---------- Extracted records
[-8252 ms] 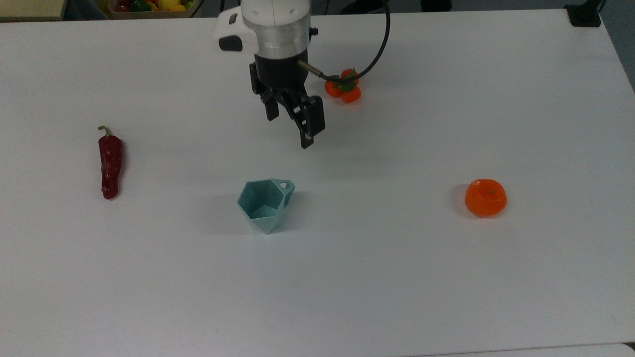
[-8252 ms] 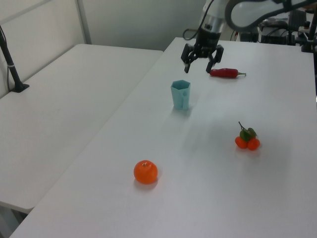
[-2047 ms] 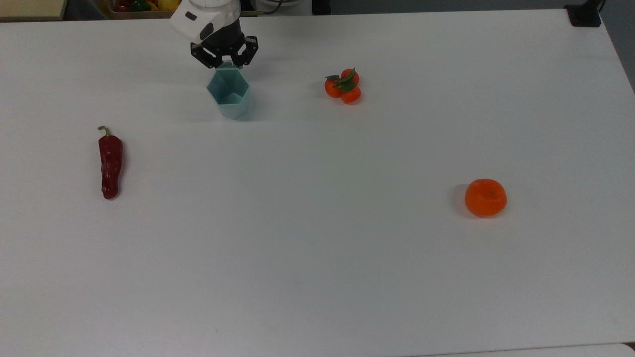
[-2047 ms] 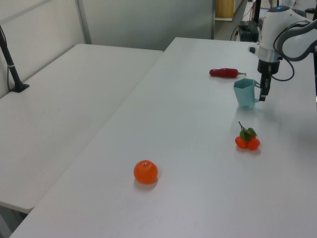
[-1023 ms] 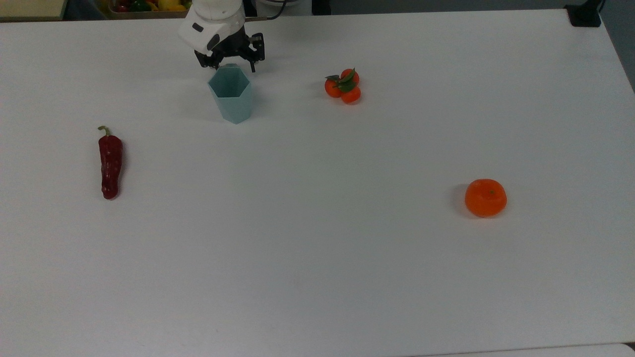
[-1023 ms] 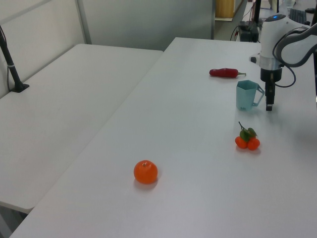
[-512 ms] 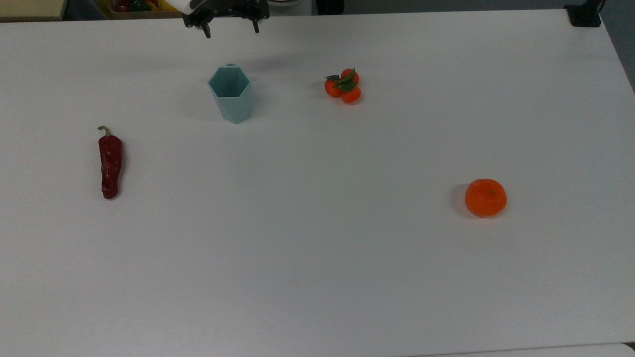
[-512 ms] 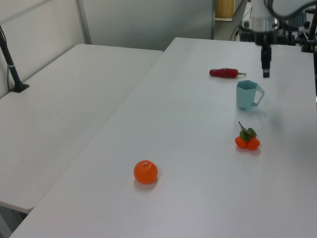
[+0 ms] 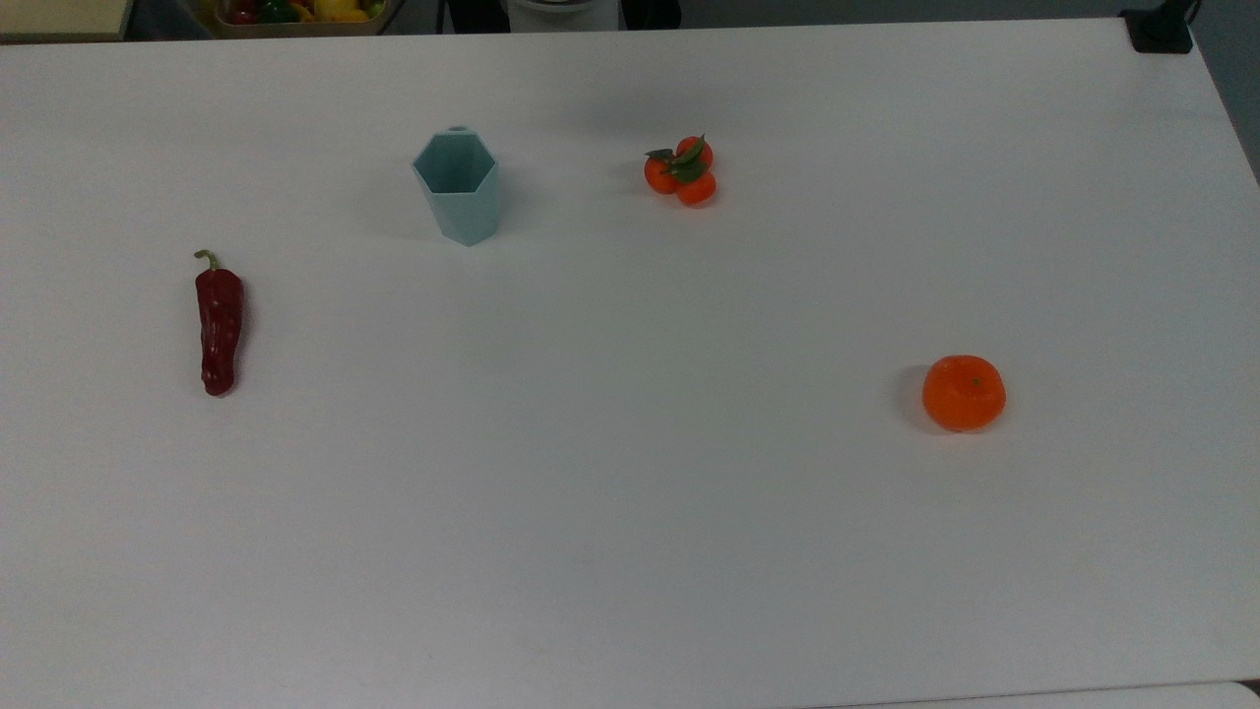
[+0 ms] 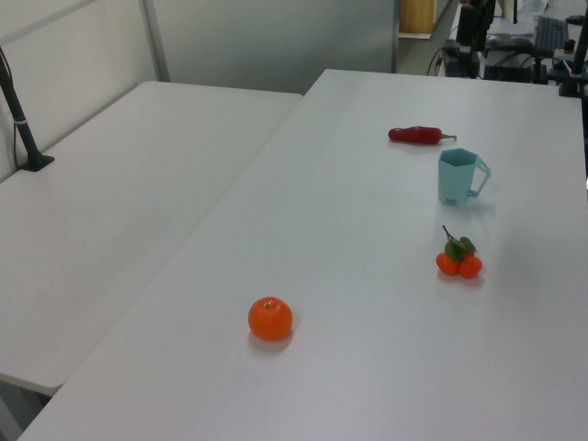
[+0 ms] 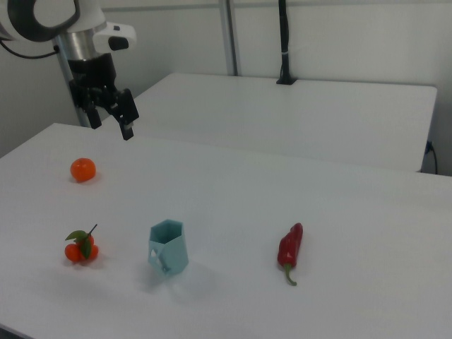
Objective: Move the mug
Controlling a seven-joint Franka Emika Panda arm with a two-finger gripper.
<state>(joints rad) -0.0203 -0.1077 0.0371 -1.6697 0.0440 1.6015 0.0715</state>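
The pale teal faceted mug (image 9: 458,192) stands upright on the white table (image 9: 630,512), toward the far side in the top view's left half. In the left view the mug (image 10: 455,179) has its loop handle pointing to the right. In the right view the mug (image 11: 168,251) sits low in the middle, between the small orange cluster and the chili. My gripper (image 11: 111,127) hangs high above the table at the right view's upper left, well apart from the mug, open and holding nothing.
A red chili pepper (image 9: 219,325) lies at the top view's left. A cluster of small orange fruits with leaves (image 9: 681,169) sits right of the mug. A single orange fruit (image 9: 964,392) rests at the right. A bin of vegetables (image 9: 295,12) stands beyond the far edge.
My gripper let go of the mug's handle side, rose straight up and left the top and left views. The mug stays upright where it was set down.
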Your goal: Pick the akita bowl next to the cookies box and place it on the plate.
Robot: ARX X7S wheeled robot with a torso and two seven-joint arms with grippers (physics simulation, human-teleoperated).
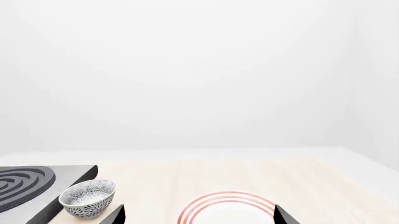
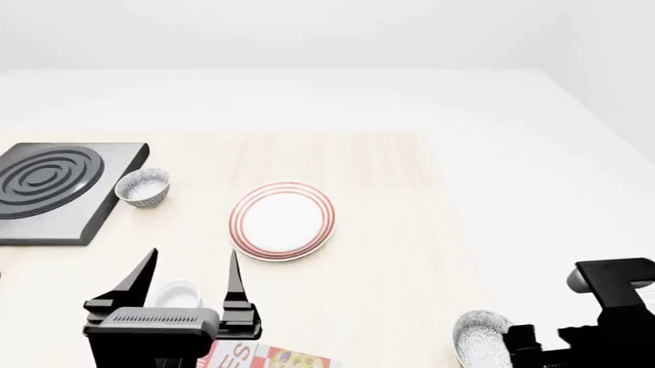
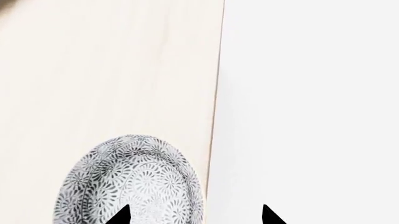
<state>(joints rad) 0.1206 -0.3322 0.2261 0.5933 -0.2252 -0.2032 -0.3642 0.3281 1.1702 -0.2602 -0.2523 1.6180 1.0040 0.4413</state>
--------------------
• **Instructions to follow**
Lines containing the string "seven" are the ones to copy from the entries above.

• **Answer below**
Controlling a seven-joint Franka Emika Panda arm with a two-finger gripper.
Robot: ARX X7S wheeled robot with a torso and two seven-joint arms with grippers (physics simulation, human-teleoperated).

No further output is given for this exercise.